Une œuvre aussi irrévérencieuse que mélancolique

 

En attendant, les cloches de verre multicolores de Kandor, scintillant dans la pénombre, trouveront sous la coupole en verre de la Bourse de commerce une situation exceptionnelle. Le commissaire de l’exposition, Jean-Marie Gallais, ex-conservateur du Centre Pompidou-Metz, a passé une semaine à la Mike Kelley Foundation For The Arts (créée par l’artiste lui-même en 2007 pour soutenir les projets inventifs de jeunes artistes) et raconte avoir “été frappé par l’incroyable cohérence de l’œuvre de Kelley, qui se révèle, au-delà des œuvres, dans ses notes et réflexions sur les performances des années 80. D’un carnet à l’autre – tout est impeccablement classé et inventorié –, au gré des notes et des dessins, on voit se construire un univers auquel il reviendra sans cesse. Il semble que les dernières œuvres, y compris les ‘superproductions’ comme Kandor et Extracurricular Activity Projective Reconstruction, étaient déjà presque prêtes à surgir : les thèmes, les mots, les motifs sont parfois déjà là, et le ton est en place, irrévérencieux autant qu’érudit, provocant s’il faut, mais aussi empreint d’une certaine mélancolie.” 

 

L’écrivaine et curatrice Emi Fontana avait vu Mike Kelley à peine une semaine avant son suicide. “Il éprouvait un profond malaise à voir ce que le monde de l’art était devenu, déclara-t-elle alors.
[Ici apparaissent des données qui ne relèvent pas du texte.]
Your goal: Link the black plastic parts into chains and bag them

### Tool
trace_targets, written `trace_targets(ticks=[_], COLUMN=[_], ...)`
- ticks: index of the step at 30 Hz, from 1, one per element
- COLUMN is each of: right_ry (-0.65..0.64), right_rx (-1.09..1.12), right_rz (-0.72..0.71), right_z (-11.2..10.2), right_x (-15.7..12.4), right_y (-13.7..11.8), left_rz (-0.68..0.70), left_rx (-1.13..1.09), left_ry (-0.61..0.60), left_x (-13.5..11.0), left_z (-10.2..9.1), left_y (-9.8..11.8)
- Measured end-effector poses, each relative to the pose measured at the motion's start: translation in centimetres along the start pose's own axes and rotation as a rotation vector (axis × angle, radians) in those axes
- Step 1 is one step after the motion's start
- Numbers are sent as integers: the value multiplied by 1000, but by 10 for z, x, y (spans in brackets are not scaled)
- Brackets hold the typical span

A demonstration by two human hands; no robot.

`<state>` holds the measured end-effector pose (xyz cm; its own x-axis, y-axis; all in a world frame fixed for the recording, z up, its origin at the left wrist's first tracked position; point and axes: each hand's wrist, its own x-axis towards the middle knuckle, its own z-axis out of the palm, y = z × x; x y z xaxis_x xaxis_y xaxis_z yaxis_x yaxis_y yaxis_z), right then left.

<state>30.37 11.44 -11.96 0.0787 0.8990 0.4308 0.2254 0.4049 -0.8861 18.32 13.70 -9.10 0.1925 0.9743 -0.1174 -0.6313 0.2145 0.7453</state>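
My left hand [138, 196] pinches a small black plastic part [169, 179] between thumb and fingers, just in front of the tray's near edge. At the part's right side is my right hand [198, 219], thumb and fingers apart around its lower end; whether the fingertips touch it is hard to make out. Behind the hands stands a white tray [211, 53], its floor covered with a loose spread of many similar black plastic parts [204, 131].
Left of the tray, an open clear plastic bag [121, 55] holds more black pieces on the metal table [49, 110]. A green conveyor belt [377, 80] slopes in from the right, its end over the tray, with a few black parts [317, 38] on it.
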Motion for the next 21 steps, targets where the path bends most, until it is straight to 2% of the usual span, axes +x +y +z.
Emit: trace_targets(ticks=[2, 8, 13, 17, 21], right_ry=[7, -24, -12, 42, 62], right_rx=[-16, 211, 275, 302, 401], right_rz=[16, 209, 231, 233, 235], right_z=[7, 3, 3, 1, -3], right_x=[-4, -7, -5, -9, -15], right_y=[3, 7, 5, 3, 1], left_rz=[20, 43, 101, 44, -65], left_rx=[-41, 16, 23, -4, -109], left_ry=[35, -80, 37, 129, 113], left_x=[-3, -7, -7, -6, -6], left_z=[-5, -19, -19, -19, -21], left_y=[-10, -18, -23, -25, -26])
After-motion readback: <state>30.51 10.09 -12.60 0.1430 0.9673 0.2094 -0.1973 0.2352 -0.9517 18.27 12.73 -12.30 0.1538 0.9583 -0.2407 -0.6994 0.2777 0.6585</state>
Il n’aimait pas le fait que tout soit devenu si corporatiste. Il m’a confié : ‘Si je débutais aujourd’hui, je ne choisirais jamais de devenir un artiste plasticien.’”

 

Mike Kelley, “Ghost and Spirit”, du 13 octobre 2023 au 19 février 2024 à la Bourse de commerce, Paris Ier.

 

 

1. Cette citation est issue de l’ouvrage : Mike Kelley – Kandors de Rafael Jablonka, éd. Hirmer, 2010.